SOURCE DATA –

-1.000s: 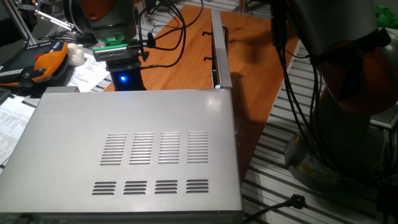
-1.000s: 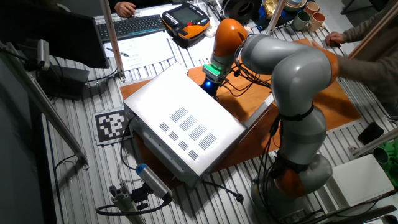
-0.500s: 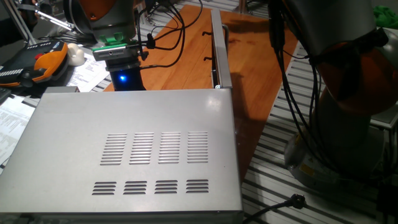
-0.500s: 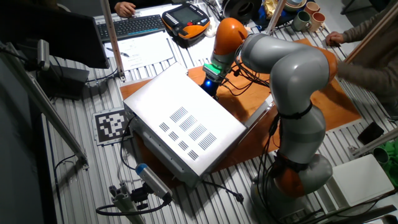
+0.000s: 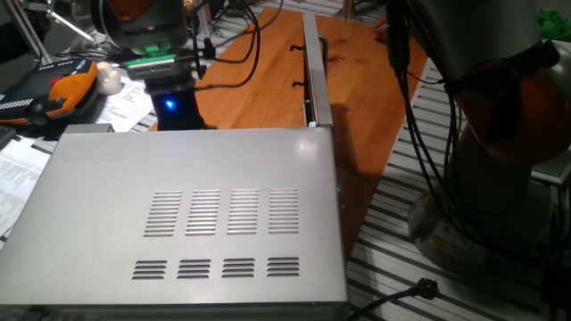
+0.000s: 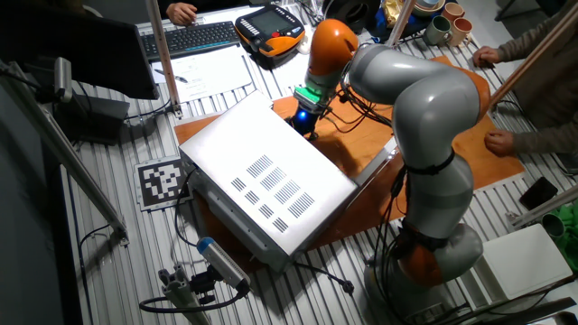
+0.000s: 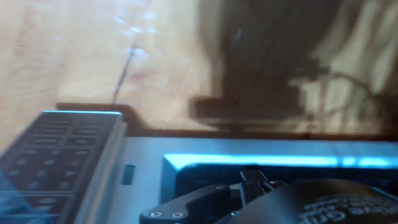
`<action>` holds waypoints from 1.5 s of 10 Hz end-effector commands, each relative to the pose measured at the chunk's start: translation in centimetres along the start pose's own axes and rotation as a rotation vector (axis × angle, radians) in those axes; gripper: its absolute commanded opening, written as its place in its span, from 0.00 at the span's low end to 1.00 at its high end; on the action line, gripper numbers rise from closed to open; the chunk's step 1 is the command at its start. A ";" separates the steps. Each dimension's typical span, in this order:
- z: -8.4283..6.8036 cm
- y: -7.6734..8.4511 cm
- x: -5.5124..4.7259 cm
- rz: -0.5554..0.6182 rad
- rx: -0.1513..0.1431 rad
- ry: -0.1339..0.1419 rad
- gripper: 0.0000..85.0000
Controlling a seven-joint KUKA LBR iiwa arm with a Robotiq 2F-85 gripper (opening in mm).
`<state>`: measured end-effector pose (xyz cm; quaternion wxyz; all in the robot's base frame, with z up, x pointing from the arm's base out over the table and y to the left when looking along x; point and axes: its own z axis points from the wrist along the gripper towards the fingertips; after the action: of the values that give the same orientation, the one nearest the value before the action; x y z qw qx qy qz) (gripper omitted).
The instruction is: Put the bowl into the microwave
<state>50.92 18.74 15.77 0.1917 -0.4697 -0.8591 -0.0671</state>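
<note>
The microwave [image 5: 192, 209] is a silver-grey box with vent slots on top; it also shows in the other fixed view [image 6: 262, 181]. Its door [image 5: 314, 71] stands open over the wooden table. My wrist with a green band and blue light [image 5: 165, 76] is just in front of the microwave's opening; the fingers below it are hidden by the microwave's top. The hand view shows the keypad [image 7: 56, 149], the blue-lit edge of the opening [image 7: 261, 160] and blurred dark gripper parts [image 7: 211, 199] at the bottom. No bowl shows in any view.
A white lump [image 5: 109, 78] and an orange pendant [image 5: 67, 89] lie at the far left. Cables hang from the arm [image 6: 424, 117]. A person's hand [image 6: 501, 142] rests on the wooden table's right side. Mugs [image 6: 442, 27] stand at the back.
My wrist has risen and shifted a little left, away from the microwave's front. A person's hand has come onto the table at the right in the other fixed view.
</note>
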 end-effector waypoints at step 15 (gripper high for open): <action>-15.2 -7.9 -11.0 -0.476 0.211 -0.366 0.00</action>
<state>53.71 3.37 25.87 0.0604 -0.2445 -0.9656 0.0647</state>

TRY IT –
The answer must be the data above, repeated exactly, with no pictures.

EXPECTED OUTPUT –
-1.000s: 
-1.000s: 
-0.500s: 
-0.500s: 
+0.000s: 
+0.000s: 
+0.000s: 
`<action>` holds waypoints from 1.5 s of 10 Hz end-effector commands, each relative to the pose measured at the chunk's start: translation in centimetres along the start pose's own axes and rotation as a rotation vector (axis × angle, radians) in those axes; gripper: its absolute commanded opening, written as its place in its span, from 0.00 at the span's low end to 1.00 at its high end; on the action line, gripper numbers rise from closed to open; the chunk's step 1 is the command at its start. A ";" separates the steps. Each dimension's typical span, in this order:
- z: -8.4283..6.8036 cm
- y: -7.6734..8.4511 cm
- x: -5.5124..4.7259 cm
- rz: -0.5554..0.6182 rad
- rx: -0.1513..0.1431 rad
- ry: -0.1339..0.1419 rad
- gripper: 0.0000..85.0000
Controlling a seven-joint KUKA LBR iiwa arm with a Robotiq 2F-85 gripper (opening in mm).
`<state>`: measured end-effector pose (xyz cm; quaternion wxyz; all in the robot's base frame, with z up, x pointing from the arm's base out over the table and y to the left when looking along x; point and axes: its own z axis points from the wrist along the gripper towards the fingertips; after the action: of the values that give the same orientation, the one nearest the value before the action; x y z qw qx qy qz) (gripper omitted).
The instruction is: Put the bowl into the microwave
<state>50.92 18.74 15.77 0.1917 -0.4697 -0.8591 -0.0671</state>
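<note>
The microwave [image 5: 192, 209] is a silver-grey box with vent slots on top; it also shows in the other fixed view [image 6: 262, 181]. Its door [image 5: 314, 71] stands open over the wooden table. My wrist with a green band and blue light [image 5: 165, 76] is just in front of the microwave's opening; the fingers below it are hidden by the microwave's top. The hand view shows the keypad [image 7: 56, 149], the blue-lit edge of the opening [image 7: 261, 160] and blurred dark gripper parts [image 7: 211, 199] at the bottom. No bowl shows in any view.
A white lump [image 5: 109, 78] and an orange pendant [image 5: 67, 89] lie at the far left. Cables hang from the arm [image 6: 424, 117]. A person's hand [image 6: 501, 142] rests on the wooden table's right side. Mugs [image 6: 442, 27] stand at the back.
My wrist has risen and shifted a little left, away from the microwave's front. A person's hand has come onto the table at the right in the other fixed view.
</note>
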 end-effector waypoints at step 15 (gripper high for open): <action>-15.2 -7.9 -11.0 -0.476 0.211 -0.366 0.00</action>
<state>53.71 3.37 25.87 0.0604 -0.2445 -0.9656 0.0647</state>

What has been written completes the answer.